Every HTTPS-enabled website has a digital document that it presents to the browser called a security certificate. It specifies, among other things, the hostname of the server delivering the content, and a cryptographic key that it uses to set up encrypted communication with the user.
Such a document presented on its own would be useless. Without anyone vouching for the validity of the certificate, a browser would have no reason to believe that it was actually created by the website the user was trying to reach.
That’s where certificate authorities come in. This large, diverse group of companies (Symantec, VeriSign and Comodo are among the biggest names) takes on the job of vetting websites and making sure they are who they say they are. If everything checks out, a certificate authority will sign the website’s certificate. In the application reside all the keys needed to verify the signed certificates.
A properly designed banking app will check an incoming certificate to verify both that it was signed by a trusted certificate authority and that the hostname on the document is the same as the one used by the server the user is trying to reach. Stone found that some apps are missing the second check entirely.
When that was the case, he was able to obtain a valid certificate for a website under his control, convince the application that it belonged to the bank, begin a session and decrypt all the traffic coming from the user (the researchers only executed the attack on their own accounts).
In other words, for the banking apps in question, Stone and his colleagues were able to execute
man-in-the-middle attacks on TLS connections and take full control of a victim’s account.
Ironically, this vulnerability has been introduced as banks have modified their TLS implementations to make them more secure. Increasingly, banks are using a strategy called certificate pinning that restricts the number of certificate authorities considered valid from over 100 to just a handful, or even just one.
There are multiple reasons why a bank might want to narrow the field of certificate authorities it trusts. For one thing, the companies may be compromised. One high-profile case occurred in 2011, when the Dutch certificate authority DigiNotar fell prey to hackers who used their access to issue fraudulent certificates, leading to a large-scale breach of Iranian Gmail accounts.

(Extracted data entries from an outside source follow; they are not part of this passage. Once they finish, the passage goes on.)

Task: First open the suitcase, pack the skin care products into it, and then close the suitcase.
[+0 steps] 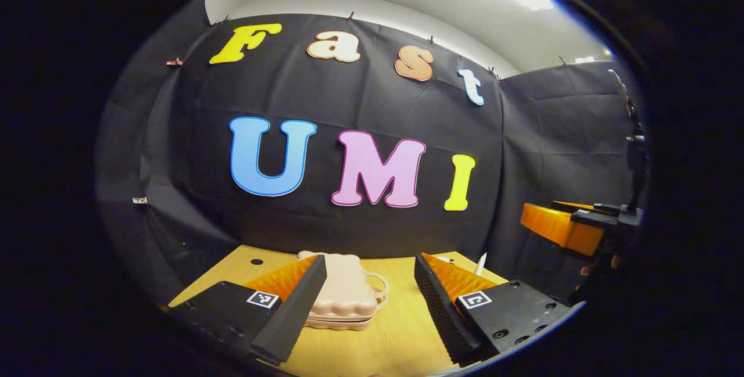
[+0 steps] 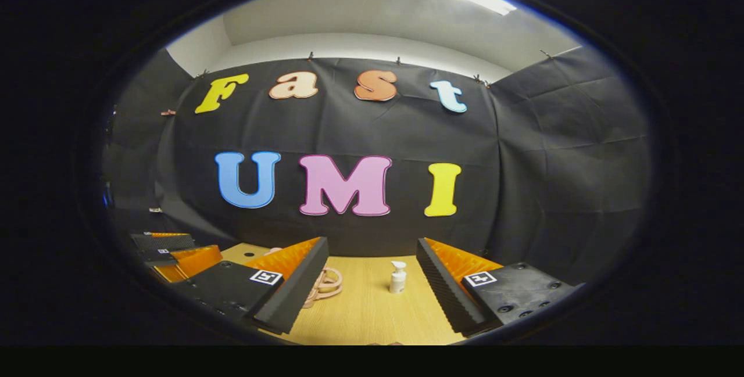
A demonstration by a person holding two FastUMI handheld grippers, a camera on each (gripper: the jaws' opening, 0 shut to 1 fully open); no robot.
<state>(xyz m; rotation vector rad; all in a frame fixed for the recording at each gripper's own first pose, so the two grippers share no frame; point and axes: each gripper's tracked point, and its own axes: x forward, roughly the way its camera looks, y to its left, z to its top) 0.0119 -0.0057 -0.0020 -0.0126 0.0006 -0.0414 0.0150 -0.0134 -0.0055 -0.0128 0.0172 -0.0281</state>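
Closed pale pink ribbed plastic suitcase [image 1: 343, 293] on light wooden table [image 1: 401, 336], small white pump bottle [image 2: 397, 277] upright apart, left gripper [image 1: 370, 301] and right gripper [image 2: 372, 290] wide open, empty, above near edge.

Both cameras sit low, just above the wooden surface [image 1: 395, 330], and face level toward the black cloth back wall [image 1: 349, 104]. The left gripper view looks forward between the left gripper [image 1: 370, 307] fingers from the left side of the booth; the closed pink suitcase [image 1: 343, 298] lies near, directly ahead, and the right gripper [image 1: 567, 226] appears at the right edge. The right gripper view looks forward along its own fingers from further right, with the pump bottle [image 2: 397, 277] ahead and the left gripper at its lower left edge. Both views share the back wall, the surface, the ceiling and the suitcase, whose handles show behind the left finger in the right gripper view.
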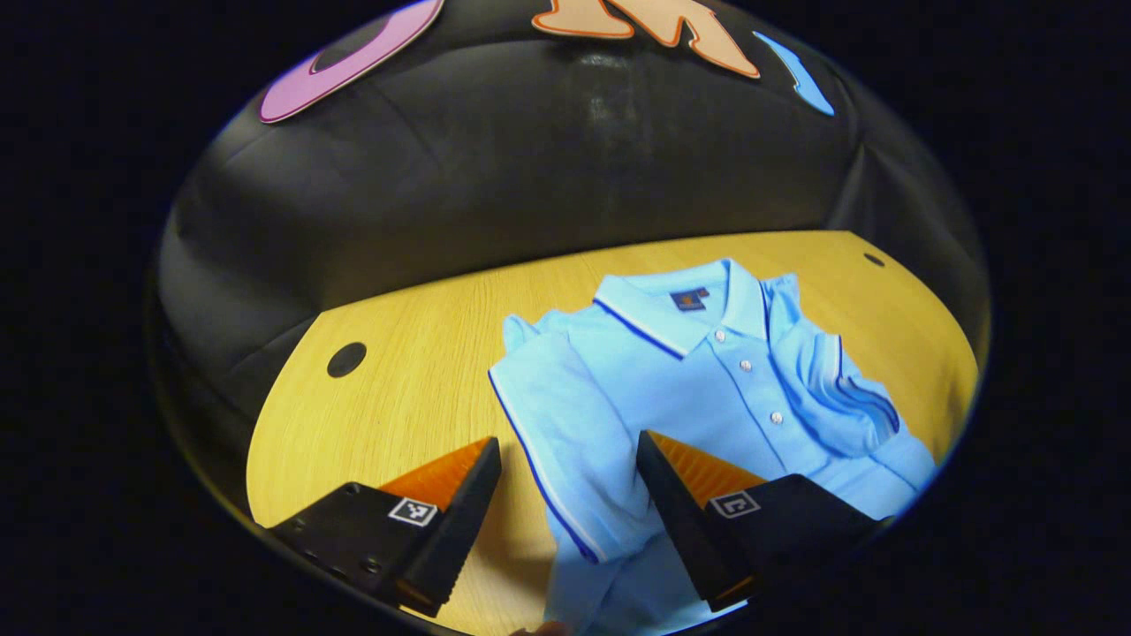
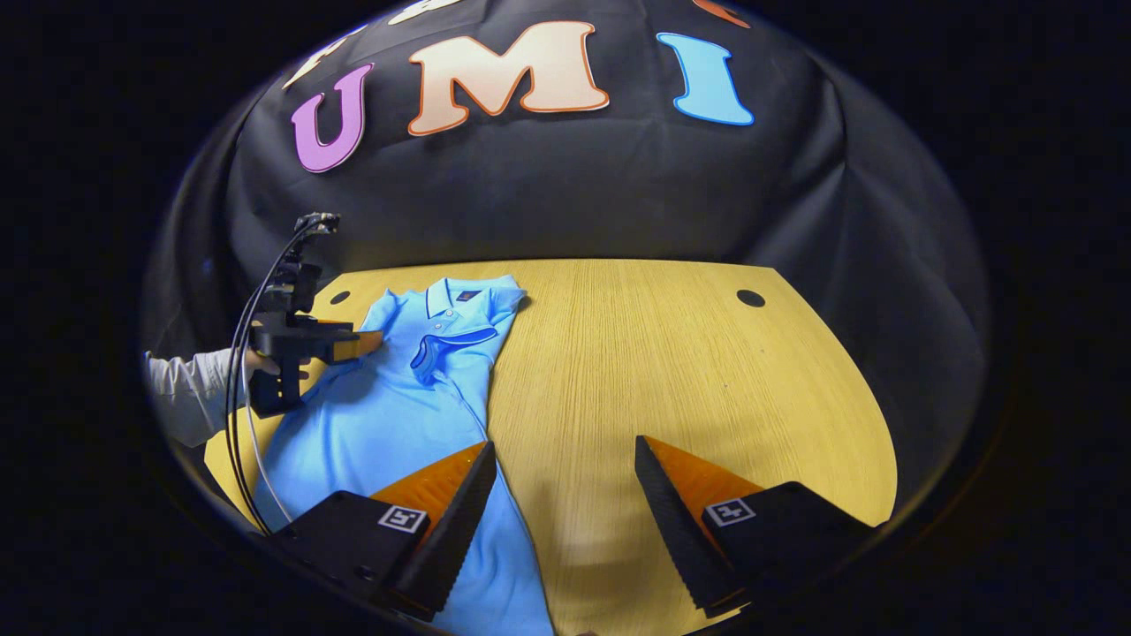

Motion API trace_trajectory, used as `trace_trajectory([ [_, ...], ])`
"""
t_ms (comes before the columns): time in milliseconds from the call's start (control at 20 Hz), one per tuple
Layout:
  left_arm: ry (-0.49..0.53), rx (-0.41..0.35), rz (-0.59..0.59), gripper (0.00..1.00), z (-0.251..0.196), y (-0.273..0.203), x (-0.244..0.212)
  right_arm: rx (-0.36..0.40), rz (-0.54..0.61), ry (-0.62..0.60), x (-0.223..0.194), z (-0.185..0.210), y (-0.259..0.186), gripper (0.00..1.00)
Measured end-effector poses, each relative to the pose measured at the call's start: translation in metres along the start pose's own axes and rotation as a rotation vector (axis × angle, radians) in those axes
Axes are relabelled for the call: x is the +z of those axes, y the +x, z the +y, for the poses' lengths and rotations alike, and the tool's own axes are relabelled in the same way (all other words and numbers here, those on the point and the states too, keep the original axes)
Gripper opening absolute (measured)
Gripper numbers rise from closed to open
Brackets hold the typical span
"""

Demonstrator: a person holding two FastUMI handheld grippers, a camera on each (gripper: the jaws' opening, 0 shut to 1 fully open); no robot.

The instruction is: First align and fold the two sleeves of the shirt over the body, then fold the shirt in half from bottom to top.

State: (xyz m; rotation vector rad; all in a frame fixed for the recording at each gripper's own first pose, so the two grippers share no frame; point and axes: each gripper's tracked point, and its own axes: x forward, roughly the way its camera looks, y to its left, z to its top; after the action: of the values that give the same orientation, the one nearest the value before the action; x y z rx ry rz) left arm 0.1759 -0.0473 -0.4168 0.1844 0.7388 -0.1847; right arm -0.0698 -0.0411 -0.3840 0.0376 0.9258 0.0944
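Note:
A light blue polo shirt [image 1: 707, 389] lies flat on the wooden table [image 1: 406, 380], collar toward the far side. Both short sleeves lie folded over the body: one sleeve [image 1: 565, 442] with a dark piped edge runs between my left gripper's fingers, the other sleeve [image 1: 839, 389] rests bunched at the right. My left gripper [image 1: 570, 459] hovers open above that near sleeve. In the right gripper view the shirt [image 2: 398, 406] sits at the left, and my right gripper [image 2: 565, 468] stands open over the shirt's side edge and bare table. The left gripper [image 2: 353, 343], held by a hand, hangs over the shirt's shoulder.
Round dark holes mark the table [image 2: 671, 371] at the left hole [image 1: 346, 359] and the right hole [image 2: 750, 298]. Black cloth wall rises behind the table. A grey sleeve [image 2: 190, 389] and cables [image 2: 243, 424] show at the left of the right gripper view.

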Motion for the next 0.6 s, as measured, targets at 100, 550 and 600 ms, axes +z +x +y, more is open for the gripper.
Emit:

Other certificate authorities might be inherently suspect if they are operated by governments known to censor or snoop on communications.
In light of these concerns, banks are implementing pinning to reduce the attack surfaces of their applications. But they underestimate the complexity of their design problem, said John Kozyrakis, a security consultant at Synopsys Software Integrity Group.
“We have seen that a lot of organizations do not necessarily yet understand what pinning involves and they think pinning is something that you put in place like a firewall and it just works and you don’t need to do anything like that. And it’s nothing like that,” he said. “You need to manage the pins. You need to update the certificates. You need to figure out how to handle it.”
The blame, argues Kozyrakis, does not fall squarely on the banks. Google and Apple (but mostly Google, according to both Kozyrakis and the NowSecure report) have lagged in their support and saddled developers with clumsy platforms.
“The APIs that were provided up until last year by the systems were not up to the task,” Kozyrakis said. “It was very easy to shoot yourself in the foot.”
Neither Google nor Apple was immediately available for comment.
Stone is putting the final touches on a tool for detecting hostname verification flaws that security firms could use when performing penetration tests on banking apps. But, according to Kozyrakis, avoiding this specific flaw, and perhaps others, may be best achieved by seeking help in the initial stages of development.
“The proper way to do this ... is design the software properly from the ground up,” he said.